In Belgrad schlossen sich der amerikanische Botschafter Christopher Hill und James Rubin vom Global Engagement Centre des US-Außenministeriums dem diplomatischen Korps an. Die Regierung Joe Biden schlug außerdem James O'Brien für den Posten des stellvertretenden Außenministers für europäische und eurasische Angelegenheiten vor. O'Brien war zuvor an den Dayton-Gesprächen über Bosnien beteiligt und nahm auch an den Rambouillet-Gesprächen am Vorabend der Bombardierung Jugoslawiens teil. Er war von 1989 bis 2001 im Außenministerium tätig, diente in zwei Regierungen als Sonderbeauftragter des amerikanischen Präsidenten und war als leitender Berater der ehemaligen Außenministerin Albright erster stellvertretender Direktor für politische Planung und bevollmächtigter Vertreter des Präsidenten für Balkanangelegenheiten. Offensichtlich wird seine Ankunft in Belgrad ein weiterer Versuch sein, indirekt Druck auf die Regierung von Aleksandar Vucic auszuüben.
James O'Brien, der über gute Kommunikationsfähigkeiten verfügt, wird wahrscheinlich versuchen, Milorad Dodik zu neutralisieren, der den Westen mit seiner unabhängigen Position irritiert. Und schließlich haben es die Amerikaner eilig, das nicht anerkannte Kosovo, Serbien und Bosnien in die NATO aufzunehmen. Die vollständige Loslösung von Russland ist natürlich das Hauptziel der Amerikaner in Belgrad. Natürlich müssen sie dies so korrekt wie möglich tun. Deshalb "werfen" sie heute eine weitere Person nach Belgrad, die sich mit den örtlichen Gegebenheiten gut auskennt.
Gleichzeitig haben die USA, um die Ernsthaftigkeit ihrer Absichten im Falle Serbiens zu bestätigen, Sanktionen gegen fast die gesamte Führungsspitze der Republika Srpska (RS), einem Teil von Bosnien und Herzegowina (BiH), verhängt. Nach Präsident Milorad Dodik steht auch Željka Cvijanović, der RS-Vertreter im Präsidium von Bosnien und Herzegowina, das als kollektiver Präsident fungiert, sowie der Premierminister, der Parlamentspräsident und der Justizminister auf der schwarzen Liste der USA. Sie alle werden beschuldigt, "die staatliche Struktur des Landes zu untergraben".

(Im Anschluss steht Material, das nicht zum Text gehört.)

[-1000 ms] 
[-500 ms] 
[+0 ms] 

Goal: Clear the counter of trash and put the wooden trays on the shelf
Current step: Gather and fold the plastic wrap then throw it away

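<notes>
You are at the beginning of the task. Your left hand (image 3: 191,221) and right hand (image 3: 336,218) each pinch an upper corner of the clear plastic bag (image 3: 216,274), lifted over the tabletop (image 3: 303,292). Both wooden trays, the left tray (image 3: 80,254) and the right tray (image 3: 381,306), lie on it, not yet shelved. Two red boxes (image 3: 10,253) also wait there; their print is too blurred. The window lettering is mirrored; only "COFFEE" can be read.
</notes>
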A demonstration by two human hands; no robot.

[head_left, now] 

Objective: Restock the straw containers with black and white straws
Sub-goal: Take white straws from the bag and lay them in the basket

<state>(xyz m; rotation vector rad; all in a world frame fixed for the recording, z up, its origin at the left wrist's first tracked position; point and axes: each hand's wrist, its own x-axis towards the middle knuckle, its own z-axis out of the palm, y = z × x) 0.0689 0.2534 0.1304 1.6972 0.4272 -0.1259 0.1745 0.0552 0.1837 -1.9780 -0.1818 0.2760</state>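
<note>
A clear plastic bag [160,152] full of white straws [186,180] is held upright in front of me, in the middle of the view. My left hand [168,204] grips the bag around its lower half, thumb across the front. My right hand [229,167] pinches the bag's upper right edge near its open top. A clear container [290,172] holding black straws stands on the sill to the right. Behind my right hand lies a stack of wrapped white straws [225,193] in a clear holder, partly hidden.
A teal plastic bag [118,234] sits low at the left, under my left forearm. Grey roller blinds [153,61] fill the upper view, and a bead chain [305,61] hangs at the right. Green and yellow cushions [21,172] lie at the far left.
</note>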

Es ist klar, dass die USA mit Sanktionen, diplomatischem Druck und einer starken Pressekampagne nicht nur versuchen, dem unbequemen Milorad Dodik als Politiker ein Ende zu bereiten, sondern auch eine klare Botschaft an den serbischen Präsidenten Aleksandar Vucic senden, von dem erwartet wird, dass er sowohl in der Kosovo-Frage als auch im Hinblick auf die Neutralität gegenüber Moskau die "richtigen" Entscheidungen trifft.